Ordained priest in 1976, the Filipino prelate reached Mongolia in 1992 together with two confreres to open a mission. In August 2003, he was named bishop of Mongolia by Pope John Paul II. Throughout the country there are now seven parishes and three missionary centers, serving about 1,300 Catholics. In 2016, Msgr. Padilla celebrated the ordination of the first Mongolian priest.

Ulaanbaatar (AsiaNews) - Mongolian Catholics are mourning the sudden death of Msgr. Wenceslao Selga Padilla (photo), apostolic prefect of Ulaanbaatar and first bishop of the young Catholic community in Mongolia. The Filipino prelate, belonging to the Congregation of the Immaculate Heart of Mary (Cicm), died yesterday in the Mongolian capital at the age of 68, from a heart attack.

Ordained priest in 1976, Msgr. Padilla reached Mongolia in 1992 together with two confreres, to open a mission "where the Church had no physical structure or members to be considered its own". The country had just abolished the Soviet-style socialist political system and established diplomatic relations with the Holy See. "The idea of giving birth to a Church from nothing seemed like a frightening effort, full of challenges, but also of excitement", the bishop told AsiaNews in 2012.

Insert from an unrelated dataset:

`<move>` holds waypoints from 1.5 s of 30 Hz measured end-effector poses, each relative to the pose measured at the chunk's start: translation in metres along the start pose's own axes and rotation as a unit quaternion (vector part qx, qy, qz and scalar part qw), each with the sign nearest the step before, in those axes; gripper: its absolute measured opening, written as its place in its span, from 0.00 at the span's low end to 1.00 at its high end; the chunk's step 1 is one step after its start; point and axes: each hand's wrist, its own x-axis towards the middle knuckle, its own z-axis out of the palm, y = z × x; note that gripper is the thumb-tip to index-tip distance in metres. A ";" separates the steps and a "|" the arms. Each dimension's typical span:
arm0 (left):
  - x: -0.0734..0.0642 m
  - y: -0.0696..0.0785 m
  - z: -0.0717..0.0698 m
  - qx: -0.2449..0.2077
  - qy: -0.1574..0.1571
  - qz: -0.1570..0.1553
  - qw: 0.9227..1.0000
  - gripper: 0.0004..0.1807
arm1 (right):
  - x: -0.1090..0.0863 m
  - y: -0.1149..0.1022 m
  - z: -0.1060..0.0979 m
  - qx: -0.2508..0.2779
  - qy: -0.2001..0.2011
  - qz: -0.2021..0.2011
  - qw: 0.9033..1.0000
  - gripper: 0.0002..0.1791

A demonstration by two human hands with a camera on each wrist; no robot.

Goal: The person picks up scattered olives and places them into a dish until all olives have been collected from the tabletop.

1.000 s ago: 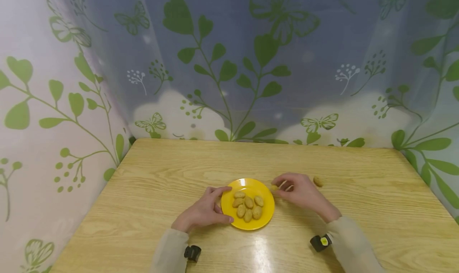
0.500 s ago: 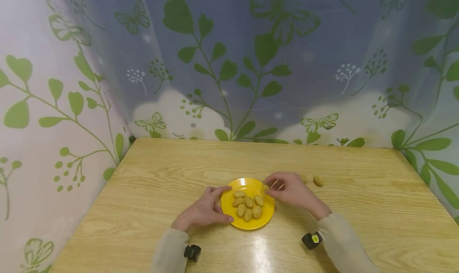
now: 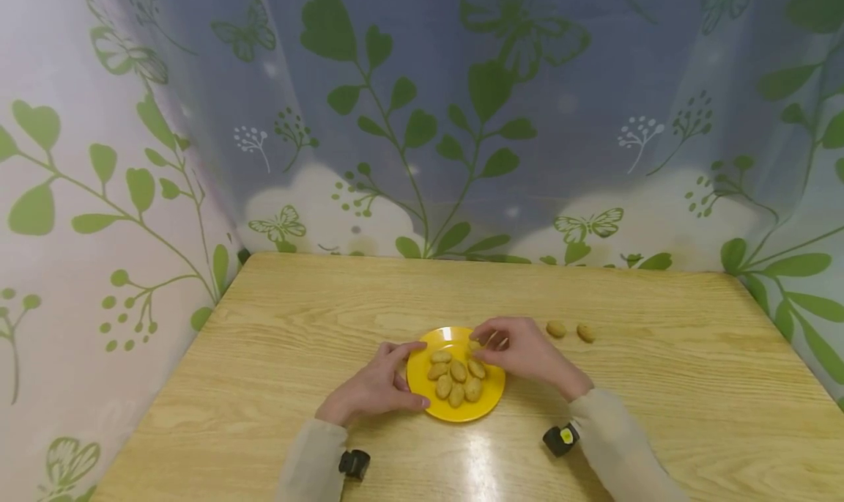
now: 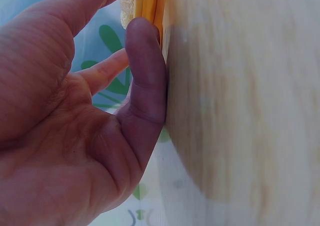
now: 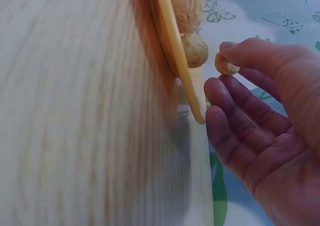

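Note:
A round yellow plate (image 3: 443,340) lies on the table with several wrinkled tan walnuts (image 3: 458,371) grouped on it. My left hand (image 3: 374,389) grips the plate's left side, thumb on the near rim and fingers at the far rim; the left wrist view has a curled finger (image 4: 145,70) right at the plate's edge. Over the plate's right rim, my right hand (image 3: 524,348) pinches one walnut (image 5: 226,64) between thumb and fingertips. That walnut is above the plate's surface in the right wrist view, and partly hidden by the fingers in the head view.
Two loose walnuts, one on the left (image 3: 556,329) and one on the right (image 3: 585,333), lie on the wooden table (image 3: 316,304) beyond the right hand. A curtain (image 3: 422,121) printed with leaves and butterflies stands behind the table's far edge.
My right hand has moved left with its pinched walnut, from beside the plate to over its right part. A loose walnut behind that hand has come into view. The left hand stays put.

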 end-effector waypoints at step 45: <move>0.000 -0.001 0.000 -0.002 0.002 0.001 1.000 0.48 | 0.024 -0.010 0.021 -0.023 -0.031 -0.005 0.999 0.09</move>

In August 2003, he was named bishop of Mongolia by Pope John Paul II. With his work, Msgr. Padilla has contributed to the growth of the local Church. Throughout the country there are now seven parishes and three missionary centers, serving about 1,300 Catholics. There are 77 missionaries in all, coming from 22 nations of the world and belonging to 10 congregations. Among these, there are 26 priests and 45 nuns, plus a voluntary lay woman. On August 28th 2016, Msgr. Padilla celebrated the historic ordination of Fr. Joseph Enkhee-Baatar, the first Mongolian priest, in the cathedral of Saints Peter and Paul in Ulaanbaatar.

Two weeks ago, the apostolic prefect had taken part in a pilgrimage to Seoul along with other Asian bishops. On September 14th, at the sanctuary of the Seosomun martyrs, the ceremony with which the Vatican proclaimed the South Korean capital "international pilgrimage site" took place.